Bek RB Leipzig, Angelino menegaskan bahwa dirinya tidak mendapatkan kesempatan nyata di Manchester City saat dilatih Pep Guardiola, menyebut sang manajer telah membunuh kepercayaan dirinya.
Angelino, yang memulai karier profesionalnya di Etihad Stadium, kembali ke City pada 2019 setelah menjalani masa pinjaman impresif di PSV dan membidik tempat di skuad utama Guardiola.
Namun, sang bek kiri hanya enam kali dipercaya tampil sebelum kemudian kembali dipinjamkan kali ini ke Leipzig, yang tak butuh waktu lama untuk membelinya secara permanen pada awal bulan ini. Kritikan pun dialamatkannya kepada Guardiola atas perlakuan yang diterimanya di Manchester.
"Pep telah membunuh saya dan kepercayaan diri saya," kata Angelino kepada wartawan.
"Setelah saya pindah dari Eindhoven dan kembali ke City, ia telah menilai saya pada dua pertandingan pramusim dan kemudian tidak memberi saya kesempatan nyata lagi."
"Jadi saya senang pindah ke Leipzig dan sekarang saya menjadi bagian penting dari klub."

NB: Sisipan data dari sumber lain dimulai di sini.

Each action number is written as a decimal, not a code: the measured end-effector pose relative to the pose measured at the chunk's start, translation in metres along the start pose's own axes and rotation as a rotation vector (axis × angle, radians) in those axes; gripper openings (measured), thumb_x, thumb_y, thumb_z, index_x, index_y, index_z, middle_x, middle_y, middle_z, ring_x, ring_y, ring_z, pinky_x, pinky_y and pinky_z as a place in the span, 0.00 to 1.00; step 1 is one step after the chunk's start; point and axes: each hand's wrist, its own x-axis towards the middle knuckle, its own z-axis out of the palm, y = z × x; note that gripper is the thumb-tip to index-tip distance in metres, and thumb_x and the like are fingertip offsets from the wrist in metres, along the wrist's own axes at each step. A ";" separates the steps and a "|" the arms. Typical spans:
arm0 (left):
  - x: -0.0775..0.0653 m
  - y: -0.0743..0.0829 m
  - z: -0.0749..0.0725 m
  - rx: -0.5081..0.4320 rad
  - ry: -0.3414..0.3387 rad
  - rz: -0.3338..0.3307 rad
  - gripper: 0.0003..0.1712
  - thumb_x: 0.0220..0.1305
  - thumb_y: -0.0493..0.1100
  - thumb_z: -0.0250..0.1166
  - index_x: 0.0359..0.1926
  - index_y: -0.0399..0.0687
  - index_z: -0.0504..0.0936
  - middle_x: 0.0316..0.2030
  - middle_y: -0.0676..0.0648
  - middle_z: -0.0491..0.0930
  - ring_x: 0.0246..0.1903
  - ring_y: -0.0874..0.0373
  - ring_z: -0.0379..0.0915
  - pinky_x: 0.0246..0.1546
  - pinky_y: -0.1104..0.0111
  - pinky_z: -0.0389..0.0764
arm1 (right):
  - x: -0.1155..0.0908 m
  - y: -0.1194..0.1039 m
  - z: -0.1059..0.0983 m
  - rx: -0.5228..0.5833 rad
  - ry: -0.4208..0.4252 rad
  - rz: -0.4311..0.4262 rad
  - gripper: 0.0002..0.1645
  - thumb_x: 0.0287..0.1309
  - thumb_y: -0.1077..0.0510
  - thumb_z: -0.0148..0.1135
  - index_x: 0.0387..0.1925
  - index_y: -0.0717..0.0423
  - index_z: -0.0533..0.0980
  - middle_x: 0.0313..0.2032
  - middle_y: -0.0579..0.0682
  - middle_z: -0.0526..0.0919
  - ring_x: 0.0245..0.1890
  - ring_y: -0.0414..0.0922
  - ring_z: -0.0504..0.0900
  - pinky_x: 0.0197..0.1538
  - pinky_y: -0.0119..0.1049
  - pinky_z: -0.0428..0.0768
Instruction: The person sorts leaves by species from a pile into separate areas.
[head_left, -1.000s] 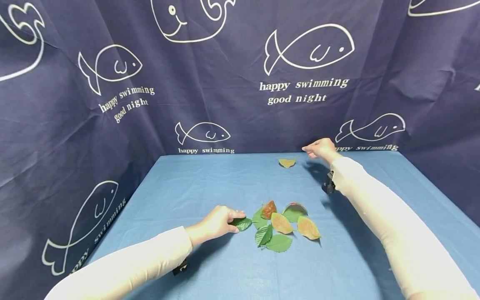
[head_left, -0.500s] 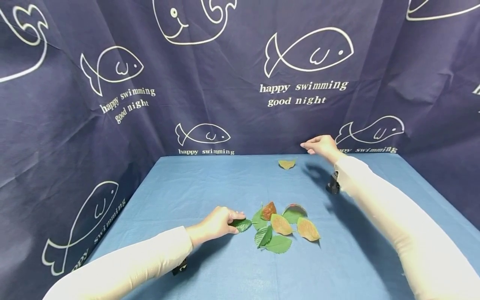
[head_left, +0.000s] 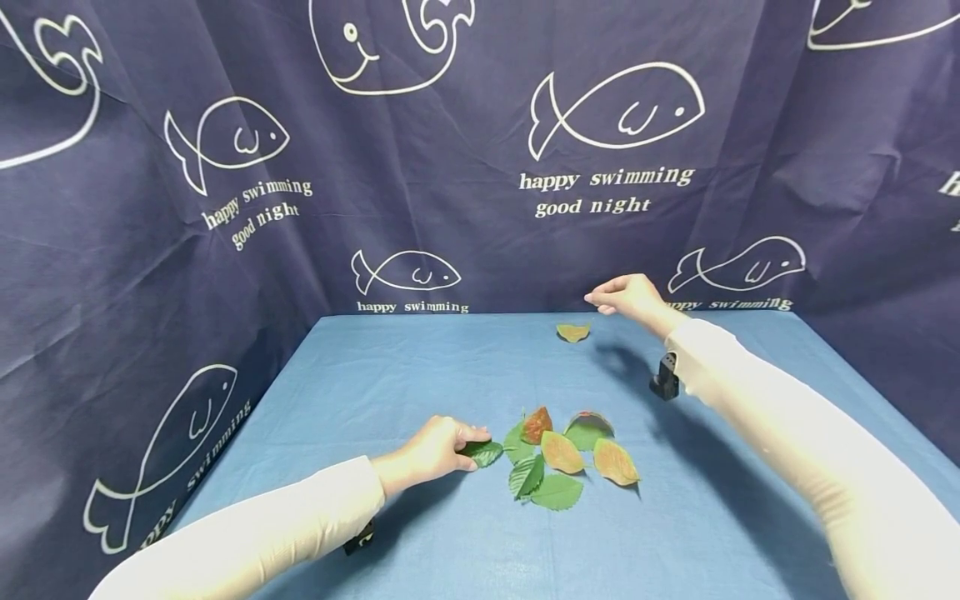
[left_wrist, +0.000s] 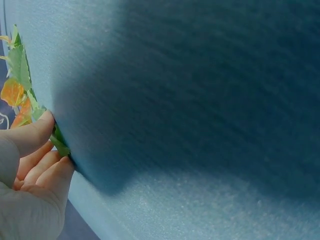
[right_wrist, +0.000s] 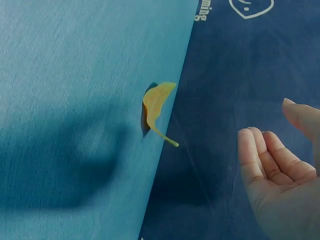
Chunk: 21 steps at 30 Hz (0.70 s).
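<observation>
On the blue cloth, my left hand point(head_left: 431, 454) pinches a green leaf point(head_left: 486, 453) by its left end. In the left wrist view that leaf point(left_wrist: 60, 144) shows between the thumb and fingers. My right hand point(head_left: 633, 302) hovers over the far side of the table, near a lone yellow-green leaf point(head_left: 573, 332). The right wrist view shows this leaf point(right_wrist: 156, 104) curled, its stem reaching past the table edge. There the right hand point(right_wrist: 280, 175) holds nothing, thumb apart from loosely bent fingers.
Beside the left hand lies a loose cluster of leaves: a reddish-brown leaf point(head_left: 536, 425), yellow-orange leaves such as this one point(head_left: 616, 462), and several green leaves, one in front point(head_left: 557, 492). A dark fish-print curtain point(head_left: 420, 183) hangs behind the blue table point(head_left: 390, 375).
My right hand has moved a little to the left, closer to the lone yellow-green leaf. The left hand keeps its place on the green leaf.
</observation>
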 end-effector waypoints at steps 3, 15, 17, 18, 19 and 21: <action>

Diminta untuk menggambarkan perbedaan antara Guardiola dan bos Leipzig, Julian Nagelsmann, pemain berusia 24 tahun itu menjawab: "Salah satunya memberi saya kepercayaan diri dan membiarkan saya bermain. Yang lainnya tidak."
"Di Leipzig, saya merasakan kepercayaan sejak hari pertama. Klub dan pelatih memberi saya dorongan luar biasa. Saya sekarang senang bisa bermain secara konsisten di Leipzig."
Pemain asal Spanyol itu telah mencatatkan 31 penampilan di semua kompetisi bersama Leipzig, sembari juga mencetak delapan gol dan 11 assist. Angelino juga membantu timnya naik ke posisi kedua Bundesliga dan mencapai tahap akhir Liga Champions serta DFB-Pokal.